Hay que admitir que James Ellroy (1948) es alguien que tiene un aura que no suele dejar indiferente. Otra cosa es que metido como está en una nube de elogios, más propia del mundo del deporte de élite, de tanto en tanto se le pincha el globo de las hipérboles. Según parece, el autor norteamericano ha preferido guardar en el cajón la nueva saga, es decir, su segundo LA Quartet –va por la mitad– para meterse de lleno en la existencia de un ser, cuando menos pintoresco tirando a zafio, como Freddy Otash, el culmen de la corrupción. «Yo elegía los golpes. Mi banda guindada la guita y la droga. Eran sigilosos seres de las dos de la madrugada. Yo era su Rajá. El Poli Granuja». La narración se presenta como una confesión, en tres actos, como se recoge en Widespread Panic, 2021; Pánico, 2022. 

El novelista no deja de insistir en la mugre, la estupidez y la codicia humanas para así abrazar un nihilismo que aboca a un ajuste de cuentas enardecido contra un mundo que el autor detesta, cuyos vértices son Hollywood y LA, la megalópolis en la que nació, pero ya no reside. A Otash su confesión lo presenta como un hipócrita corto de miras, despreciado y obsesionado por las mujeres, aunque hábil en el chantaje. Sus tejemanejes no parecen responder a ningún código, más allá de obtener un beneficio propio a partir de un estado de pánico generalizado, al cual hace mención el título original de la obra. Su máxima se reduce a no asesinar, ni trabajar para los rojos, cosa que es incapaz de cumplir. 

A semejante individuo, que no es ficcionado, cuya capacidad profesional le supuso la expulsión de la policía, el autor le concede el papel protagonista de esta convulsa trama, urdida en una mente feroz y congestionada, vestida de fango y podredumbre, y regada de anfetaminas y alcohol. El narrador conoció al personaje tiempo después del arco temporal en que se sitúa la acción, en plenos años cuarenta. Un escenario maloliente, donde la violencia de los hechos es superior a los peores pensamientos de aquellos que han nacido con los sueños rotos, han sido mullidos a golpes y alejados de cualquier esperanza. Ellroy se sirve de un amoral para cosificar a las mujeres, despreciar al colectivo gay y a los faltos de carácter, a quienes pone nombre y apellidos.  

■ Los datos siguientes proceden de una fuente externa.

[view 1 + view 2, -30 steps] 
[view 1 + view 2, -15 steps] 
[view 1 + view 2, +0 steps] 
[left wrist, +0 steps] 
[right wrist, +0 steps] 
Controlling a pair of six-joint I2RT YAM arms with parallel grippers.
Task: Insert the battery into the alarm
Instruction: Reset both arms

Según la narrativa negra de Ellroy, muchos famosos, que no significa los mejores, no tenían inconveniente en participar en escenas porno en películas que no se estrenarían –código Hayes, mediante–, pero tendrían unas proyecciones, por restringidas que fuesen. ¿Cómo ocultar un secreto así de tipos como Otash merodeando y sonsacando noche y día? Y más siendo la garganta profunda de la revista Confidential, que metía el miedo en el cuerpo tanto a políticos como a estrellas y productores de Hollyweird, aquí Hollybufo. Además de delator a sueldo del decrépito cuerpo de policía de la ciudad de LA, históricamente retratado como una institución podrida hasta los cimientos. 

El escritor no presenta un paseo salvaje por Hollywood, más bien es un boulevard asfaltado de difamación, sensacionalismo y fotogramas por revelar. Y una cháchara interminable de maledicencia. Tal vez ahí resida la clave. Muchos de los personajes mencionados han fallecido, algunos, incluso, alcanzaron el pináculo de la gloria en el imaginario colectivo, tal como se entendía entonces en los Estados Unidos. A efectos terrenales no deja de ser un eficaz recurso para ahuyentar demandas por difamación. 

Si Pánico es el primer acercamiento al mundo del novelista, hay que estar prevenido ante el uso de un lenguaje racista, sexista y homófobo. No obstante, se ha elogiado la manera de escribir de James Ellroy. Frases cortas. Secas. Incluso gusta el abuso que hace de las aliteraciones. Se apunta que usa el inglés de la época que describe, que codifica determinadas situaciones a partir de una jerga policial. A todo ello se ha sumado una especie de «duende travieso» en la traducción al castellano, preñada de americanismos, expresiones tales como «macarramóvil Packard», «robo con merodeo», «encongozarse», «acicateó las ventas» o el repetidisimo «chabolo». 

El escritor californiano no siempre resulta fascinante ni entretenido. Se defiende asegurando que lo que hace y representa Otash no significa que él lo comparta. En la literatura contemporánea norteamericana hay ejemplos de autores faltones, irreverentes, deslenguados, toxicómanos, delirantes, incluso algún que otro cafre. Transgresores muy cabreados con las épocas que les tocaron vivir. Pero, aún así, anteponen la acidez de su narrativa frente el recurso fácil de ridiculizar de manera grotesca y usar el libelo como arma arrojadiza. “Pánico” es una parada más en el hilo narrativo de James Ellroy para domeñar sus demonios. Ni mucho menos es final de trayecto.